• [Exercise directions]
Where in the data below does the word "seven" appear? Copy each line that holds it.

• [Data for review]
--

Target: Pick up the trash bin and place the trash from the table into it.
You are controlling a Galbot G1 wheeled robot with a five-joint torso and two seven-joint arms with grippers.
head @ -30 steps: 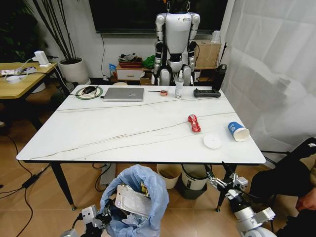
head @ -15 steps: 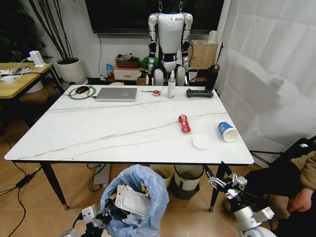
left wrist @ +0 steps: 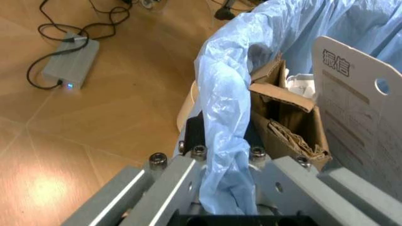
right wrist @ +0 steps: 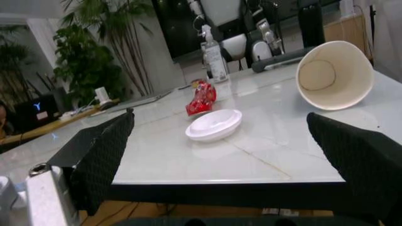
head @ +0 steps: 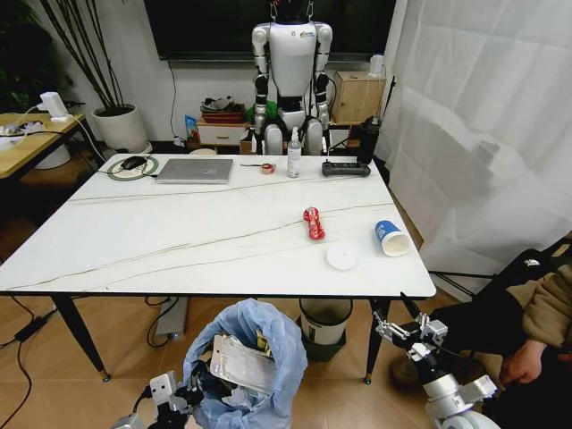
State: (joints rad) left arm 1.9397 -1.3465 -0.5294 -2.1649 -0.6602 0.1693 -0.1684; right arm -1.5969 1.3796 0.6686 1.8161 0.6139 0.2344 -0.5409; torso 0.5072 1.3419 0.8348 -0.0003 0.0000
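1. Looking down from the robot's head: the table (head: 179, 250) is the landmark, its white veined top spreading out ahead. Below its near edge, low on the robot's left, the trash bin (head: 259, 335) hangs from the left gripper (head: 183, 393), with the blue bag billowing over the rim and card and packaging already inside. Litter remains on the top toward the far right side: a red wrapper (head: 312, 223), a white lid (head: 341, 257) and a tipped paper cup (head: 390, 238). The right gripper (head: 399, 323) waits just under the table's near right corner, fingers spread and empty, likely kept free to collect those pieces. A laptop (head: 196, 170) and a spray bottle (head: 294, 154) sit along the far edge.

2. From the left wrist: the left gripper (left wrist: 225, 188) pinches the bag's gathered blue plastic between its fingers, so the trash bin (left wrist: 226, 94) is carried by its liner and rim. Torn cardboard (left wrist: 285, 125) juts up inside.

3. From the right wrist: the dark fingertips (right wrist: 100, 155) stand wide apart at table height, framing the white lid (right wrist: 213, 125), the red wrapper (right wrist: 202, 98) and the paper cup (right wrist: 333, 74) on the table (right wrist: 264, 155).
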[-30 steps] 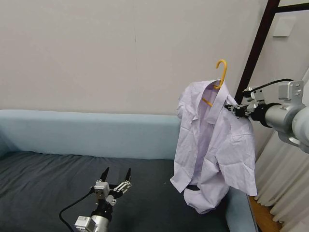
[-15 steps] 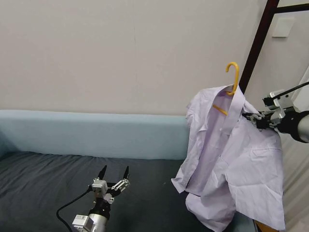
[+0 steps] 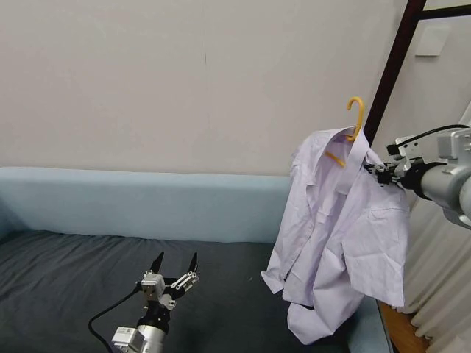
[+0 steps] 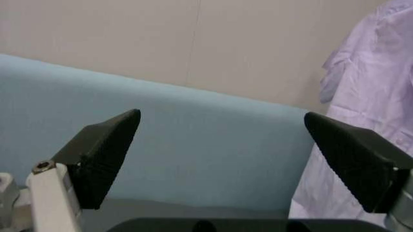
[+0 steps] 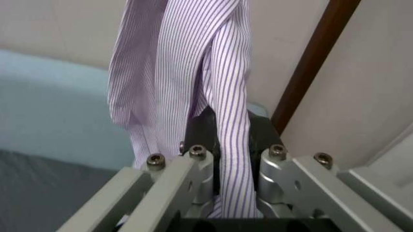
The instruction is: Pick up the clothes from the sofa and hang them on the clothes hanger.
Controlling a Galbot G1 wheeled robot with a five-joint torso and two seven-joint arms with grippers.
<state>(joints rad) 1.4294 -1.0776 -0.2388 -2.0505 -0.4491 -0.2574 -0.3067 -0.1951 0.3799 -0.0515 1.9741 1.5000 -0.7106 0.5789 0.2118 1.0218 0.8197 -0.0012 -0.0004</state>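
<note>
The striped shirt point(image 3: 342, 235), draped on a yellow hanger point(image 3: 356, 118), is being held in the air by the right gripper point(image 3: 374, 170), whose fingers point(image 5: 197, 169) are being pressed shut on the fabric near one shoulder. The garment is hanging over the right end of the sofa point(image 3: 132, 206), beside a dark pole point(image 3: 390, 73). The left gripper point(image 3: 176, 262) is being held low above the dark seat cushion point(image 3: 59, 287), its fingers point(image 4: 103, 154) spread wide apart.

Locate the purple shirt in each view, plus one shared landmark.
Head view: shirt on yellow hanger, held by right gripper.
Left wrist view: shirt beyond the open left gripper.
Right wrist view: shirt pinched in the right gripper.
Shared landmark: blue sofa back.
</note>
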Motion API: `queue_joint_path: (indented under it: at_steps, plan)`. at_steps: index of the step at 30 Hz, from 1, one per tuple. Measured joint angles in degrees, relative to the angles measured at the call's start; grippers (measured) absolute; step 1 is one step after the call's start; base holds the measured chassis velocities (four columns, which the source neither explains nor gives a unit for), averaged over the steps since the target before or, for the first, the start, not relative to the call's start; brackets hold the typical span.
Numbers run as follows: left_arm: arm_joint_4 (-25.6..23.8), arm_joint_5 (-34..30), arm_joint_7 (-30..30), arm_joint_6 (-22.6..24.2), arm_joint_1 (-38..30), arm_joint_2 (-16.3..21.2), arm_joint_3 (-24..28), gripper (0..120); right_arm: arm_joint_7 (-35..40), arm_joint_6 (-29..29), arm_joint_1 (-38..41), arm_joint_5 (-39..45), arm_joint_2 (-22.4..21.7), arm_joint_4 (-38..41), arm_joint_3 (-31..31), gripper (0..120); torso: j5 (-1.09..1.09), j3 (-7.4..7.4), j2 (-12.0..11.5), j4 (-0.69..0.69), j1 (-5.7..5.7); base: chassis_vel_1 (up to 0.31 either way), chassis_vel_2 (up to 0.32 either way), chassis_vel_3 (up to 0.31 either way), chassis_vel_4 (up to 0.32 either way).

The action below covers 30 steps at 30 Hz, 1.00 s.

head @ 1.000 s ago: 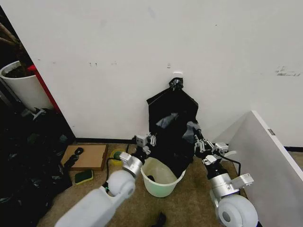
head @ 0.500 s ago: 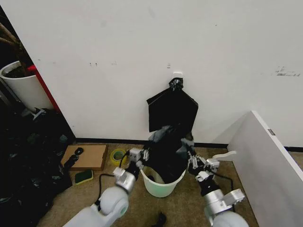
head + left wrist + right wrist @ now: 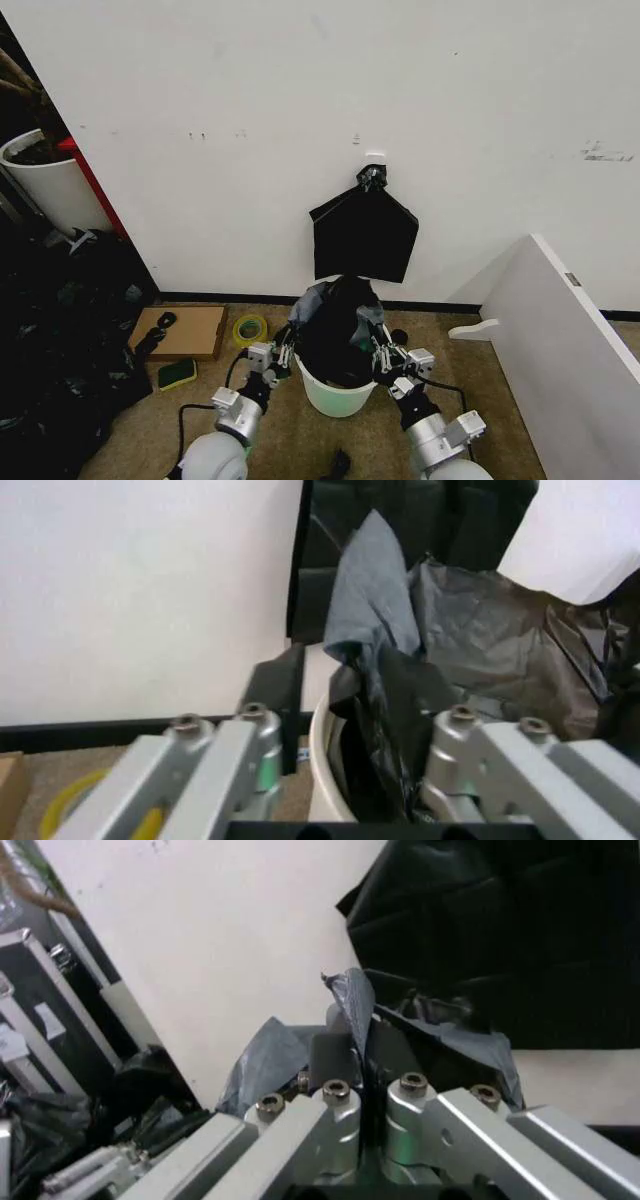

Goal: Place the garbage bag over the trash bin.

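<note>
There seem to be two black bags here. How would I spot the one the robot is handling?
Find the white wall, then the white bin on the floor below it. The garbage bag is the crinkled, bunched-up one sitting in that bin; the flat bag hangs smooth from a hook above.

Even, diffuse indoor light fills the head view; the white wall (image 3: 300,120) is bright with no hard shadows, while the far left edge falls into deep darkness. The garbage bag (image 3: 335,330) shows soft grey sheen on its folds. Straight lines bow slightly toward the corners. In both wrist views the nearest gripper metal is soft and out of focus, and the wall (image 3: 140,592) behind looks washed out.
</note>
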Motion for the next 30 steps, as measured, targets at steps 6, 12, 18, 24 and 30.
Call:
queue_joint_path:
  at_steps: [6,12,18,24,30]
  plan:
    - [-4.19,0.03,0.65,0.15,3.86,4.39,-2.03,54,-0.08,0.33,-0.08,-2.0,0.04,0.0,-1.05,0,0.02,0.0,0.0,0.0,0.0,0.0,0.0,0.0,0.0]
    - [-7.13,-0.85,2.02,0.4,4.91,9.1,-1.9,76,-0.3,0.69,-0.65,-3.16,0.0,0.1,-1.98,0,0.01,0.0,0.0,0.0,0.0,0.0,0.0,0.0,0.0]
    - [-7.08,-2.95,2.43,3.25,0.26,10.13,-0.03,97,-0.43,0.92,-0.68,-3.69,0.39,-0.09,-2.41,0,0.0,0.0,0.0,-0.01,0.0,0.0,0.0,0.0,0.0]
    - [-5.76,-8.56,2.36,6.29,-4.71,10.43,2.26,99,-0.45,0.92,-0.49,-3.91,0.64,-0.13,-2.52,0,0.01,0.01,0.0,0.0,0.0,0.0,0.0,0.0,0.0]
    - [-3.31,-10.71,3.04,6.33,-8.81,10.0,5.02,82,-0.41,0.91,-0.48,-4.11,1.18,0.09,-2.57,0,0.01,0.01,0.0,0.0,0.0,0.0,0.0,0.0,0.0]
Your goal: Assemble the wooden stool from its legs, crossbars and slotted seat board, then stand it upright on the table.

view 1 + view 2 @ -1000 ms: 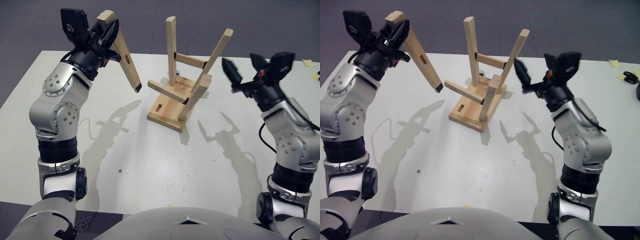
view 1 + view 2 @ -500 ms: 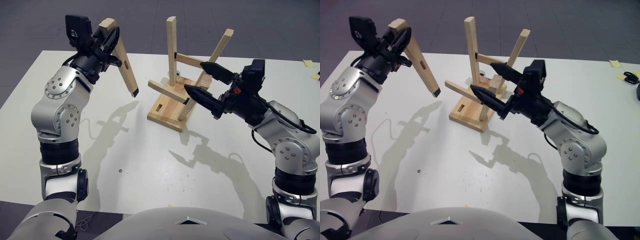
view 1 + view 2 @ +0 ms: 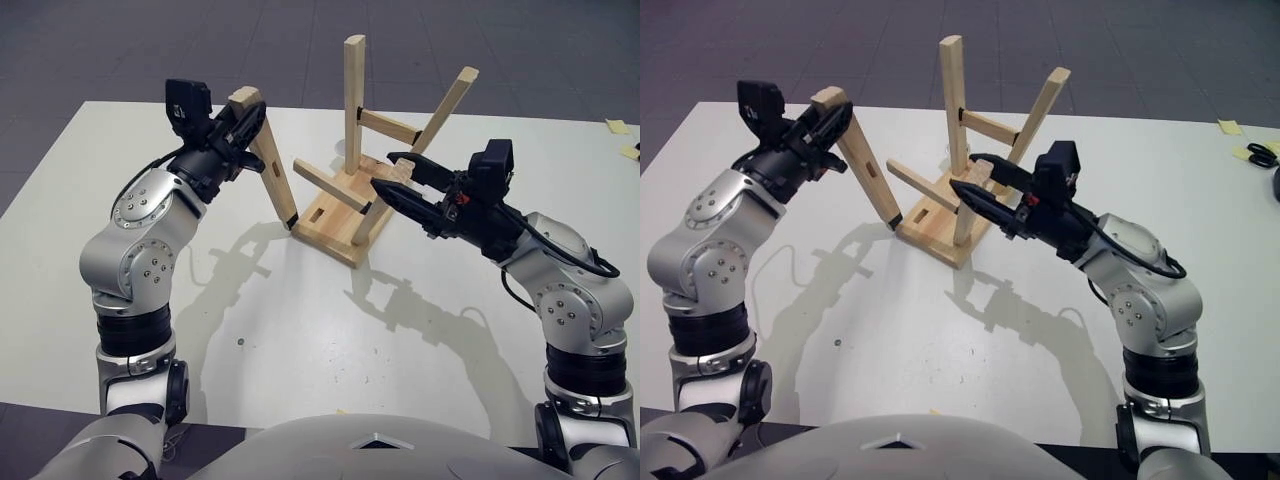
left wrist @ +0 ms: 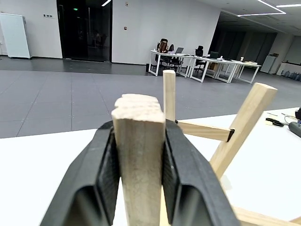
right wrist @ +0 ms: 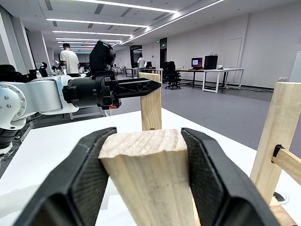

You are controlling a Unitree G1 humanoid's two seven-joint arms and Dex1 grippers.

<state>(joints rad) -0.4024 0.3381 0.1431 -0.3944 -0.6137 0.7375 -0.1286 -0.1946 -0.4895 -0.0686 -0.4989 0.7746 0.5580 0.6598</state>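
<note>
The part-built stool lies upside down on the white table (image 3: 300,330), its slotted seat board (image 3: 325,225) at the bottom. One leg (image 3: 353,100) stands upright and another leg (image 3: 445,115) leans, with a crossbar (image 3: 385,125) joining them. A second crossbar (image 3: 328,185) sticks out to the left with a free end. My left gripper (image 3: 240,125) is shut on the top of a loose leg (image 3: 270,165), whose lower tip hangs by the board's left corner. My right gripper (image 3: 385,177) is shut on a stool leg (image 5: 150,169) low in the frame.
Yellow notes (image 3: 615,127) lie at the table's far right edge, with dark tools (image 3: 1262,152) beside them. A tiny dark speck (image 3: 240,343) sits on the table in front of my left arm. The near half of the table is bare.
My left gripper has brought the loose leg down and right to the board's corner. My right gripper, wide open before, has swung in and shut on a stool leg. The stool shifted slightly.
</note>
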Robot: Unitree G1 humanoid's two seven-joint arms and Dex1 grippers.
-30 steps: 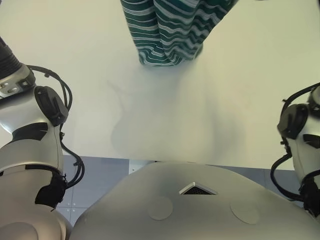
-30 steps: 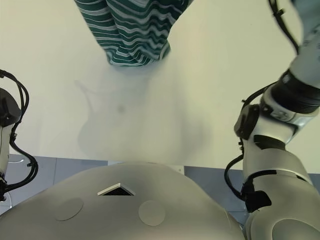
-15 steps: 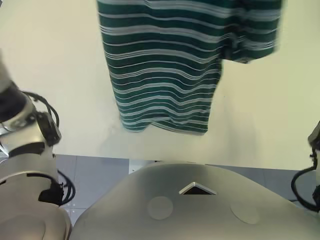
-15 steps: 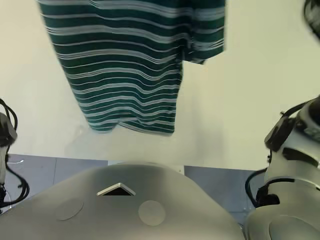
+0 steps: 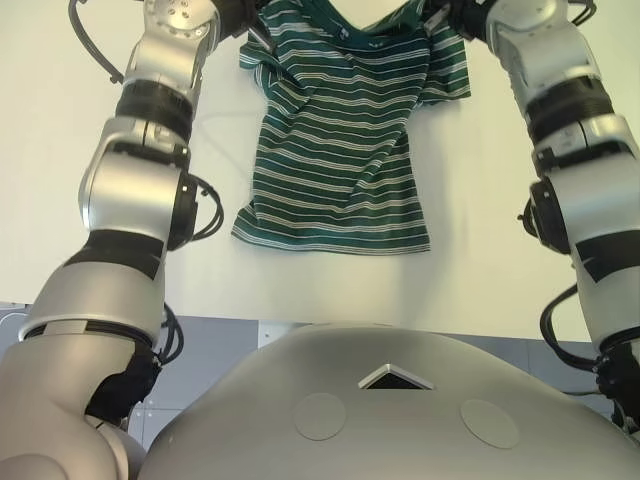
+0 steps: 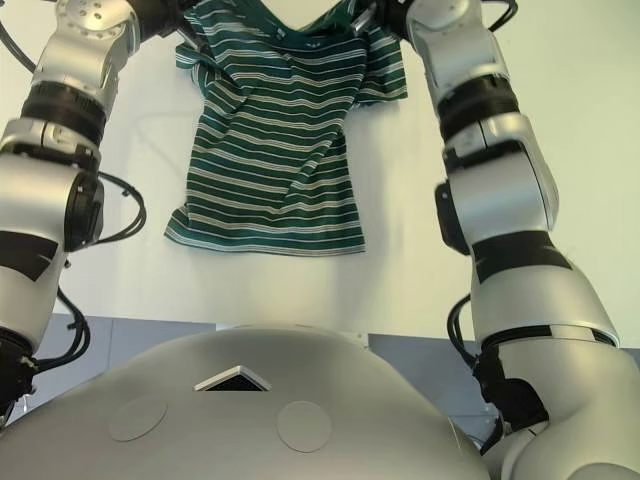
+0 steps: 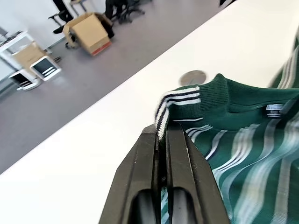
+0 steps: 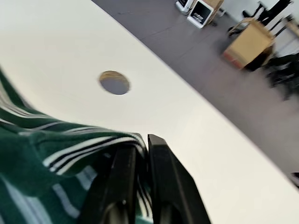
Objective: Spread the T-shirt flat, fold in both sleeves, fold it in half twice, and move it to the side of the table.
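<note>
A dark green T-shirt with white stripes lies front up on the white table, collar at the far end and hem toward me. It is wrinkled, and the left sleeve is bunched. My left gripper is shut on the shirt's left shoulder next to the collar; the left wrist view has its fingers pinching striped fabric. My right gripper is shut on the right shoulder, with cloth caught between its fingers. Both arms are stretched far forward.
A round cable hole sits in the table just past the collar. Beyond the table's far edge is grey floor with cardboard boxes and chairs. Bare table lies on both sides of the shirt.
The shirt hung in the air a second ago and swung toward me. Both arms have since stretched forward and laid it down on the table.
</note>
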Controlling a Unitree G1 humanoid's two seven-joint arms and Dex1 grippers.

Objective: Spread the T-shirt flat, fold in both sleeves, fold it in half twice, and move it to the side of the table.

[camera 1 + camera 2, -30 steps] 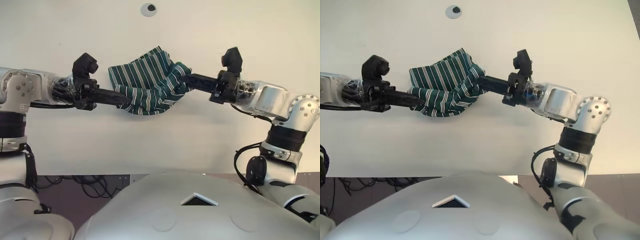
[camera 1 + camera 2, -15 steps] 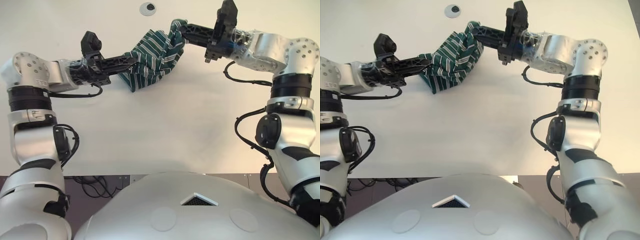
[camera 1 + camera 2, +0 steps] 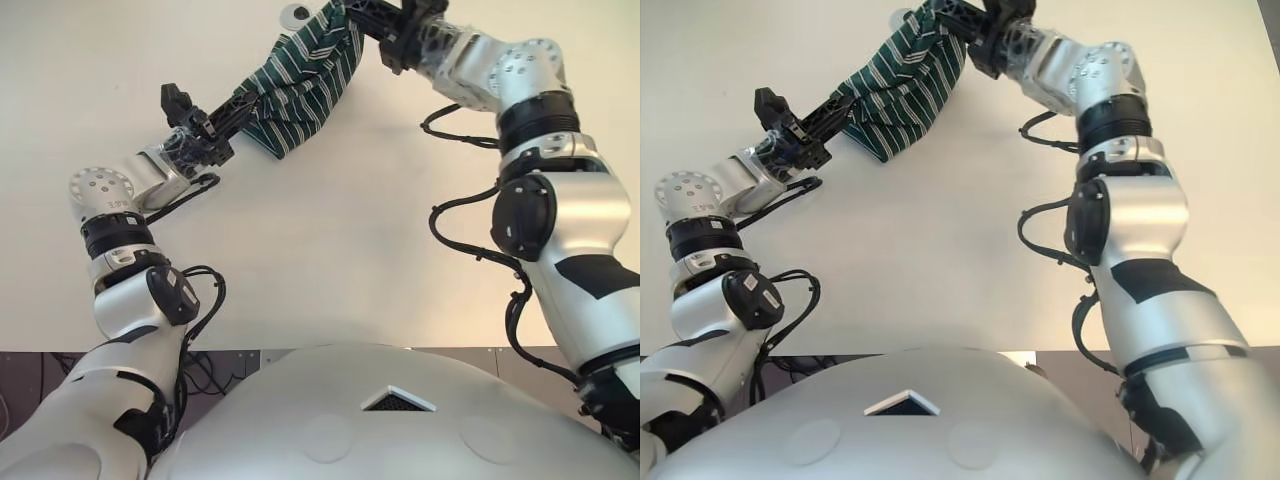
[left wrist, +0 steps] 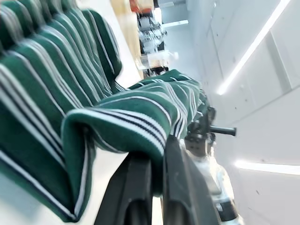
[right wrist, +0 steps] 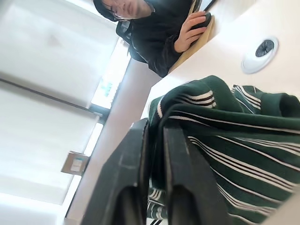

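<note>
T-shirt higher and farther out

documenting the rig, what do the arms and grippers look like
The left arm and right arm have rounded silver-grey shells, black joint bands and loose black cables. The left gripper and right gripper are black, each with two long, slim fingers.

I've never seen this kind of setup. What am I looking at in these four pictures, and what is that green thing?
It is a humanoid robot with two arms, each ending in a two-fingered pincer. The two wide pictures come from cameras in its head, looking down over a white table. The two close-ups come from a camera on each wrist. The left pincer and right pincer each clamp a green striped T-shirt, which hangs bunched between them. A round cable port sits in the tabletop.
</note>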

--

• [Result of this exercise]
You are controlling a Galbot G1 wheeled robot with a five-joint torso and two seven-joint arms with grippers.
Controlling a Galbot G1 wheeled robot with a five-joint torso and two seven-joint arms with grippers.
You are controlling a Unitree G1 humanoid's two seven-joint arms and Dex1 grippers.
Robot: Unitree G1 humanoid's two seven-joint arms and Dex1 grippers.
Controlling a Unitree G1 humanoid's two seven-joint arms and Dex1 grippers.

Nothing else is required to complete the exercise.